Lago de las Minas frog
- Conservation status: Critically Endangered (IUCN 3.1)

Scientific classification
- Kingdom: Animalia
- Phylum: Chordata
- Class: Amphibia
- Order: Anura
- Family: Ranidae
- Genus: Lithobates
- Species: L. chichicuahutla
- Binomial name: Lithobates chichicuahutla (Cuellar, Méndez-De La Cruz & Villagrán-Santa Cruz, 1996)
- Synonyms: Rana chichicuahutla Cuellar, Méndez-De La Cruz & Villagrán-Santa Cruz, 1996

= Lago de las Minas frog =

- Authority: (Cuellar, Méndez-De La Cruz & Villagrán-Santa Cruz, 1996)
- Conservation status: CR
- Synonyms: Rana chichicuahutla Cuellar, Méndez-De La Cruz & Villagrán-Santa Cruz, 1996

Species of amphibian

The Lago de las Minas frog (Lithobates chichicuahutla) is a species of frog in the family Ranidae.

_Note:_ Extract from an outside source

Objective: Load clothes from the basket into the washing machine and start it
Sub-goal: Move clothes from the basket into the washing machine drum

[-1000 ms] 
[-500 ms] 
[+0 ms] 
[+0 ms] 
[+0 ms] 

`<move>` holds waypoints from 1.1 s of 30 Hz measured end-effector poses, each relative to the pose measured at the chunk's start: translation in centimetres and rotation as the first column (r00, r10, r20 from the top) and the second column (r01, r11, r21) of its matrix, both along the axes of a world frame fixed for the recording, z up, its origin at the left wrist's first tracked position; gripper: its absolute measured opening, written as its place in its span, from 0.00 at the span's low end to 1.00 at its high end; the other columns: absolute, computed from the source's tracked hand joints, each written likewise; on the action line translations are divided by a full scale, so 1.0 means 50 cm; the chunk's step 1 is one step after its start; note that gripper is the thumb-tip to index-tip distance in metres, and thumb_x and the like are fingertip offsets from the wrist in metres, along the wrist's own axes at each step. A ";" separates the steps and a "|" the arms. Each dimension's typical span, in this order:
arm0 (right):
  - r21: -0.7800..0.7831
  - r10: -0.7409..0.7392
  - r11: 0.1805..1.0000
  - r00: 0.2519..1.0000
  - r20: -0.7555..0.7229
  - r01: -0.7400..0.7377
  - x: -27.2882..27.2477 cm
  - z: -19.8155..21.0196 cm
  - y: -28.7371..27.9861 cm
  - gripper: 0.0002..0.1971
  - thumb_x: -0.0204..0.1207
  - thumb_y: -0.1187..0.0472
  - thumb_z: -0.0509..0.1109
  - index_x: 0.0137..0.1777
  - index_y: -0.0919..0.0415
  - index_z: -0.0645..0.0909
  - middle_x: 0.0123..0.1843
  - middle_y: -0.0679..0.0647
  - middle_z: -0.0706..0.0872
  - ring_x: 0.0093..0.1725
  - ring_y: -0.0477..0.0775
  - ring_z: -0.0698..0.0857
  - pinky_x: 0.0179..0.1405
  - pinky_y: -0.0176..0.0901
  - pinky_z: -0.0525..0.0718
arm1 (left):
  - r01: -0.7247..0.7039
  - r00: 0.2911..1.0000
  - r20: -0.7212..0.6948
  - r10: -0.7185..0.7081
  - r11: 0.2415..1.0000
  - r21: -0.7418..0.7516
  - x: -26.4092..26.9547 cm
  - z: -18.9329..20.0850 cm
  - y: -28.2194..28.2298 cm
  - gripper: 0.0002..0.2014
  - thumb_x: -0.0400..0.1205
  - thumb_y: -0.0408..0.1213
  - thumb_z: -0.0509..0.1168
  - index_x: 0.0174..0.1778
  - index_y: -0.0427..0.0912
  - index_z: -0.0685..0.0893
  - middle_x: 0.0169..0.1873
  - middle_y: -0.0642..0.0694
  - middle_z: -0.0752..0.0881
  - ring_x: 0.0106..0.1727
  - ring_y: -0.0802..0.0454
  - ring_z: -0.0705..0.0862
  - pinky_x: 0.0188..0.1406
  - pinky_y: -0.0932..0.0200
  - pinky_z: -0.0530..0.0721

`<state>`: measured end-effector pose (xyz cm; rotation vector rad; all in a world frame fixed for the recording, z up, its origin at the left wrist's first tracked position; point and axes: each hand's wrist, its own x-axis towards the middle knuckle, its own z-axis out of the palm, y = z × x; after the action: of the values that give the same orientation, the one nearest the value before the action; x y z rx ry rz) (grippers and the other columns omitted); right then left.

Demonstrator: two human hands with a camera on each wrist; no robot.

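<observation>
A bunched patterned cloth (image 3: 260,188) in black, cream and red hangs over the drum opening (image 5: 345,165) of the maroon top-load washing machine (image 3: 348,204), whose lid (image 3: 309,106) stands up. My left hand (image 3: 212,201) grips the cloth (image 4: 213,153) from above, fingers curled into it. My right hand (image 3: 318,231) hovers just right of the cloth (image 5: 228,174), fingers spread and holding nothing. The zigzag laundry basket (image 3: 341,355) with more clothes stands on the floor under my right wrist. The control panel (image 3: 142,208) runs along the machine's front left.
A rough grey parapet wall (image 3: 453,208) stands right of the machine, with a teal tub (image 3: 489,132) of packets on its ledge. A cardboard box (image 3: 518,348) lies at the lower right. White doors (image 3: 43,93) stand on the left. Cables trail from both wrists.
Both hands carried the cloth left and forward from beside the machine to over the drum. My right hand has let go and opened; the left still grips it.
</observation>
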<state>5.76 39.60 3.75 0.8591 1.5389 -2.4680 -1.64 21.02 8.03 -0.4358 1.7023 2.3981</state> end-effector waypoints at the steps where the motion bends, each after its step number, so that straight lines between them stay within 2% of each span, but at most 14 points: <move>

It is endemic to the Las Minas Lake (Lago de las Minas) in the Oriental Basin of Puebla, Mexico. Its natural habitat is vegetation surrounding the lake. It is threatened by deterioration in the quality of habitat surrounding the lake as well as the decline in lake surface level caused by groundwater extraction.